Work task:
Look below for the line with "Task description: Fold" and the line with "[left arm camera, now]". Copy exactly those two lines and every line between, but not the pictures.

Stored entries
════
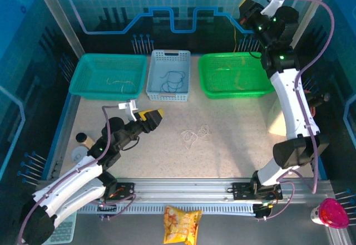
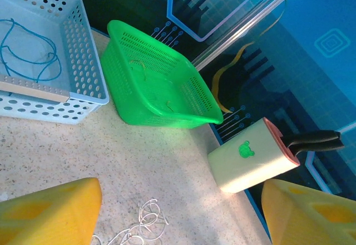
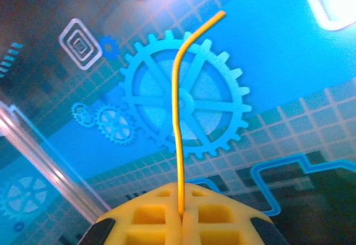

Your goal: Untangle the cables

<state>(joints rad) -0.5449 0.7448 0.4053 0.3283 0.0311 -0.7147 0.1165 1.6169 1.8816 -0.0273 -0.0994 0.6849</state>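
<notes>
A small clump of cream-white cables point(image 1: 194, 136) lies loose on the speckled table, a short way right of my left gripper point(image 1: 157, 117). In the left wrist view the clump point(image 2: 138, 226) sits low between the wide-apart yellow fingers point(image 2: 51, 211), touching neither; the left gripper point(image 2: 181, 218) is open. My right gripper point(image 1: 248, 9) is raised high at the back right, shut on a tan-yellow cable point(image 1: 235, 32) that dangles above the green basket. In the right wrist view that yellow cable point(image 3: 178, 106) rises straight out of the closed right gripper point(image 3: 182, 214).
Three baskets line the back: teal point(image 1: 83, 69) with a cream wire point(image 1: 119, 82), light blue point(image 1: 154, 67) with a dark blue cable point(image 1: 173, 80), green point(image 1: 208, 69) with tan wires. A white knife block point(image 2: 253, 156) stands at the right. A small roll point(image 1: 84, 140) sits at the left edge.
</notes>
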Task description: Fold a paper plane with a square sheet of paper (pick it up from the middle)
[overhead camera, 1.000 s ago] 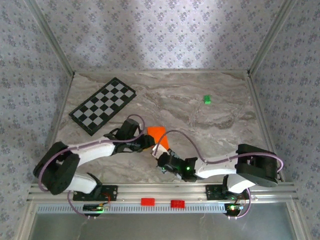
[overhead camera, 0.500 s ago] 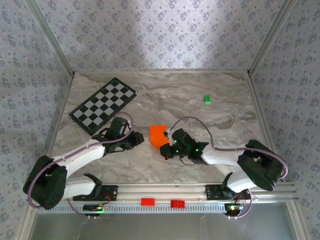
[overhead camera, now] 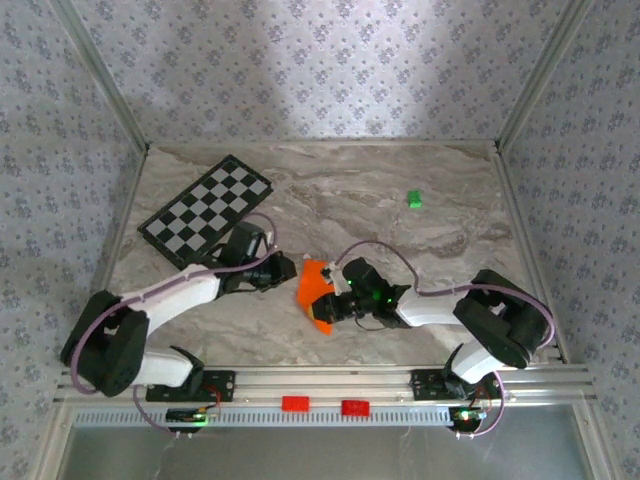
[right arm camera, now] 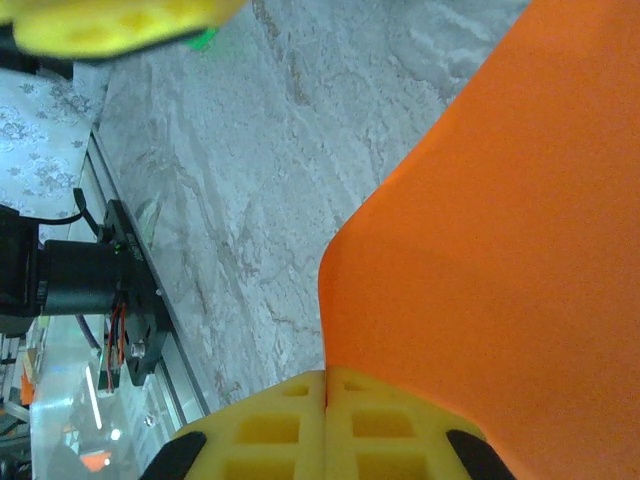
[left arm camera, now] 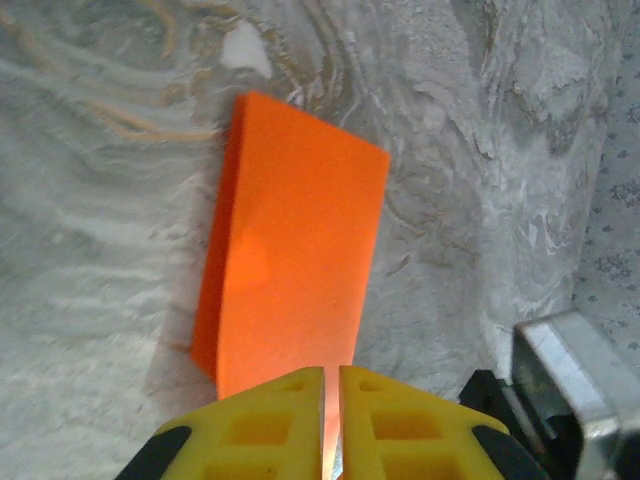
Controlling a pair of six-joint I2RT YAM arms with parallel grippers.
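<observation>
The square sheet of paper (overhead camera: 314, 287) is bright orange, folded into a narrower strip, and held just above the marble table between both arms. My left gripper (overhead camera: 291, 268) comes at its left end. In the left wrist view the yellow fingers (left arm camera: 331, 374) stand almost together, with the paper (left arm camera: 295, 270) running into the thin gap between them. My right gripper (overhead camera: 333, 306) holds the strip's near right end. Its jaws (right arm camera: 326, 376) are pressed tight at the paper's edge (right arm camera: 500, 220).
A black-and-white checkered board (overhead camera: 207, 210) lies at the back left. A small green block (overhead camera: 413, 199) sits at the back right. Two red blocks (overhead camera: 296, 403) rest on the front rail. Side walls close in the table.
The left gripper has swung right to the paper and its jaws have closed on it. The right gripper has shifted slightly left with the paper, which now tilts down toward the front.
</observation>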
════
Your response:
Task description: Fold a paper plane with a square sheet of paper (pick it up from the middle)
[overhead camera, 1.000 s ago] 
[overhead camera, 0.500 s ago] 
[overhead camera, now] 
[right arm camera, now] 
[left arm camera, now] 

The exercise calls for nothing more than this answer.